L’Achéron : violes, virginal et orgue pour le XVIIe siècle anglais 

par tomsk dating Idaho

A Consort’s Monument. Fantaisies, airs et danses d’Alfonso FERRABOSCO (ca 1575-1628), John WARD (1571-1638), William WHITE (1571- ca 1634), Thomas LUPO (1571- ca 1627), Richard DERING (ca 1580-1630), Giovanni COPERARIO (ca 1570/1580-1626), William LAWES (1602-1645), John JENKINS (1592-1678), Christopher SIMPSON (1610-1669) et Claudio MONTEVERDI (1567-1643). L’Achéron, direction François Joubert-Caillet. 2020. Livret en anglais, en français et en allemand. 66.40. Ricercar RIC 413.

Comme l’indique le site de L’Achéron fondé en 2009 par François Joubert-Caillet, le nom de l’ensemble rappelle le fleuve qu’Orphée franchit pour sauver Eurydice des Enfers et est symbolique d’un pont jeté entre deux mondes, le présent et le passé, la réalité et l’imaginaire.

A partir de 2012, comme l’explique le fondateur dans l’abondante notice du présent CD, s’est mis en place un instrumentarium et « un consort de six violes anglaises a été construit par Arnaud Giral sur la base d’une multitude de recherches et d’études musicologiques », que nous laisserons le soin au mélomane de découvrir par la lecture. Ces instruments, considérés par Joubert-Caillet comme « les plus authentiques qui soient et constituent une première mondiale » ont fait l’objet d’une gravure chez Ricercar en 2017, consacrée à Orlando Gibbons, Fancies for the viols. Cette fois, un virginal construit par Jean-François Brun, et un orgue qui est l’œuvre de Dominic Gwyn, avec des tuyaux en bois qui rappellent les petits instruments domestiques de l’époque, viennent s’ajouter aux six violes. Chaque facteur fournit de précieuses indications sur le virginal, puis sur l’orgue dans le livret à lire aussi avant audition.

Cette abondante et érudite documentation bienvenue est complétée par un texte de Jérôme Lejeune sur les compositeurs de ce Musick’s Monument, titre d’un ouvrage publié en 1676 à Londres par Thomas Mace (1612/13-1709). Trois parties occupent ce livre : la musique polyphonique anglaise, le luth (la plus importante) et la viole et la pratique musicale.
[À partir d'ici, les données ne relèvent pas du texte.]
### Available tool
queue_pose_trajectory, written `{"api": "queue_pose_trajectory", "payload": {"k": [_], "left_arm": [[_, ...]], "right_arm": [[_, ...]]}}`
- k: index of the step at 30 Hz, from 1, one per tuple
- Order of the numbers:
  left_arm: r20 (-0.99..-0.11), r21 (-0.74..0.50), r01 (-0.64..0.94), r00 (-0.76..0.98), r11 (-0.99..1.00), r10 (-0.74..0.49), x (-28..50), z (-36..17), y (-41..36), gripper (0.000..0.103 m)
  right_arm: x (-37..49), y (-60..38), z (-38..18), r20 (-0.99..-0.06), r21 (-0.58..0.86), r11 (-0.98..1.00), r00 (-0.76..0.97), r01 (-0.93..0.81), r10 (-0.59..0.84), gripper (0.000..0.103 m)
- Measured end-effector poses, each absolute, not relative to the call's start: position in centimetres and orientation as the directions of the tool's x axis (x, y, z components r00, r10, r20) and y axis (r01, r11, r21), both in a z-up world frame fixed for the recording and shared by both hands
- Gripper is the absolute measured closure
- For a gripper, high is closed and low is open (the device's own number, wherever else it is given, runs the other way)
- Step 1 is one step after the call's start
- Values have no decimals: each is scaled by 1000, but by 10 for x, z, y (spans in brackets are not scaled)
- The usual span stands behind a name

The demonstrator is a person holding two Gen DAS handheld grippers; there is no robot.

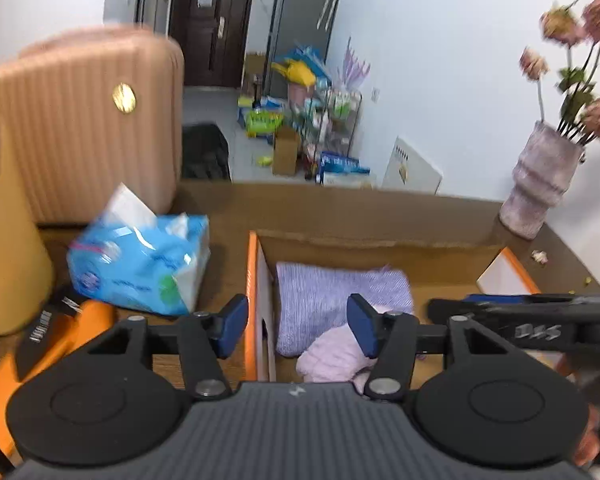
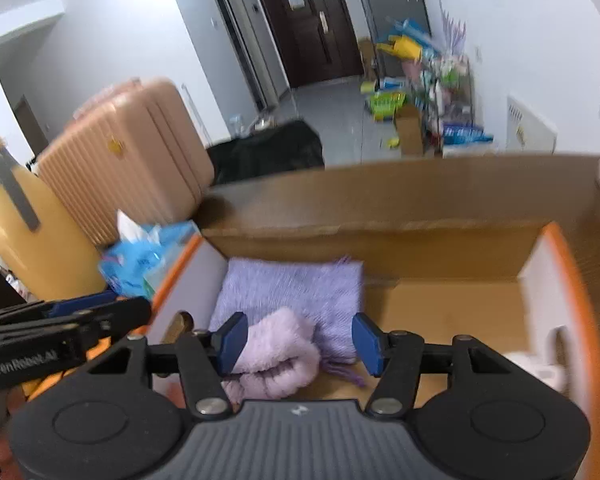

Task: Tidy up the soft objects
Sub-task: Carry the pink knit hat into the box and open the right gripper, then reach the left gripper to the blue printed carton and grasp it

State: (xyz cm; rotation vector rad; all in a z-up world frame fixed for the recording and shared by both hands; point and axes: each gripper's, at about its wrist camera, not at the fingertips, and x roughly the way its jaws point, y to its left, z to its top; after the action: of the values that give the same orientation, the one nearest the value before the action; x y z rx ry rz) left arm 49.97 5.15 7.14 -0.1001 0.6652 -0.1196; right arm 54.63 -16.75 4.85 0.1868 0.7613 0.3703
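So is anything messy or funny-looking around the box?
A little. The fluffy pink item lies bunched up, partly on the folded purple knit in the box. The blue tissue pack outside sits crooked and crumpled. Small crumbs lie near the vase.

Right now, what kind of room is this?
Probably someone's home, near the entrance: a dark front door, a pink suitcase, a vase of flowers and household clutter on the tiled floor.

The tall yellow plastic jug (image 1: 8, 240) is cut by the left edge in the left wrist view. The fluffy pale pink bundle (image 2: 276, 356) is partly hidden behind the gripper body at lower centre. Hallway clutter (image 1: 300, 112) is too blurred to identify.
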Motion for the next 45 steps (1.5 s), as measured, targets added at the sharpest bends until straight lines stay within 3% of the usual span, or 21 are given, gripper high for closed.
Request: {"api": "queue_pose_trajectory", "payload": {"k": [4, 11, 17, 23, 28, 32, 42, 45], "left_arm": [[-563, -112, 79, 816, 991, -129, 458, 115, 55, 37], [-461, -50, 137, 876, 989, -145, 360, 161, 59, 24], [-417, -45, 160, 894, 986, -164, 301, 169, 49, 20], [-347, -19, 172, 923, 985, -168, 203, 125, 49, 16], [-351, -66, 173, 918, 983, -185, 132, 77, 47, 14], [-393, -116, 198, 891, 973, -228, 100, 51, 43, 13], [-426, -95, 275, 857, 957, -289, 107, 36, 14, 10], [-458, -99, 296, 834, 950, -308, 125, 27, -4, 10]], "right_arm": [[499, -202, 99, -565, 246, 930, 739, -274, 367, 30], [392, -272, 156, -426, 155, 949, 849, -273, 313, 21], [330, -288, 165, -364, 124, 956, 884, -267, 294, 21], [231, -289, 125, -293, 83, 944, 897, -320, 330, 17], [153, -285, 75, -304, 103, 935, 884, -340, 355, 17], [112, -287, 47, -333, 210, 904, 842, -372, 424, 17], [92, -293, 25, -363, 245, 913, 842, -326, 398, 20], [106, -298, 16, -399, 247, 928, 843, -280, 361, 29]]}}
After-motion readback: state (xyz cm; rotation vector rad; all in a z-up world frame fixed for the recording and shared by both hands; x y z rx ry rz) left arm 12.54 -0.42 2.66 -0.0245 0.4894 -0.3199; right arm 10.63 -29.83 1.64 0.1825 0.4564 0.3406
L’enregistrement propose un éventail de pages de compositeurs qui sont « pour les plus anciens, les représentants de la tradition polyphonique du début du siècle, et, pour les plus récents, les derniers musiciens de l’entourage du roi Charles Ier, qui a été exécuté en 1649 ».

Pour les premiers, les liens avec l’Italie sont encore proches (Coperario, Lupo, Ferrabosco, Deering). A tel point que dans le programme figure un air de Monteverdi, extrait du Troisième Livre de madrigaux, Rimanti in pace, la pratique du madrigal étant liée à celle du consort of viols. Le contenu du CD est un ensemble de fantaisies, airs et danses, au nombre desquels ne figurent pas des noms plus connus comme ceux de Dowland, Byrd ou Gibbons (mais pour celui-ci, il y a déjà le disque de 2017), mais bien ceux de Ward ou White. Une dizaine de créateurs se partagent ainsi un panorama de dix-sept pièces accompagnées par les deux instruments cités (virginal ou orgue), avec lesquels la fusion est des plus évidentes et dont les sonorités se conjuguent avec charme et clarté à la souplesse des violes. Trois pages d’improvisations sont réservées aux deux instruments à clavier, ce qui permet de savourer comme il se doit la façon dont ils sonnent, la qualité de leurs timbres et le travail des luthiers. 

L’atmosphère générale de ce programme éclectique et représentatif entraîne l’auditeur au cœur d’un univers reconstitué, dans lequel la diversité de l’écriture et la couleur (que l’on se surprend souvent à mesurer comme si on la touchait du doigt) dominent une sensation qui relève autant de l’intimité de l’émotion que de la beauté plastique. Une très belle réussite pour L’Achéron dont il nous paraît utile de citer chaque membre ici présent : François Joubert-Caillet, bien sûr, mais aussi Andreas Linos, Marie-Suzanne de Loye, Aude-Marie Piloz, Amélie Chemin et Sarah van Oudenhove. Yoann Moulin est au virginal et Philippe Grisvard à l’orgue. Une nouvelle production, enregistrée avec soin en octobre 2019, en l’église Notre-Dame de Centeilles à Siran dans l’Hérault, à ajouter à toutes les merveilles que le label Ricercar, qui vient de fêter ses quarante ans, ne cesse de distiller avec un goût très sûr.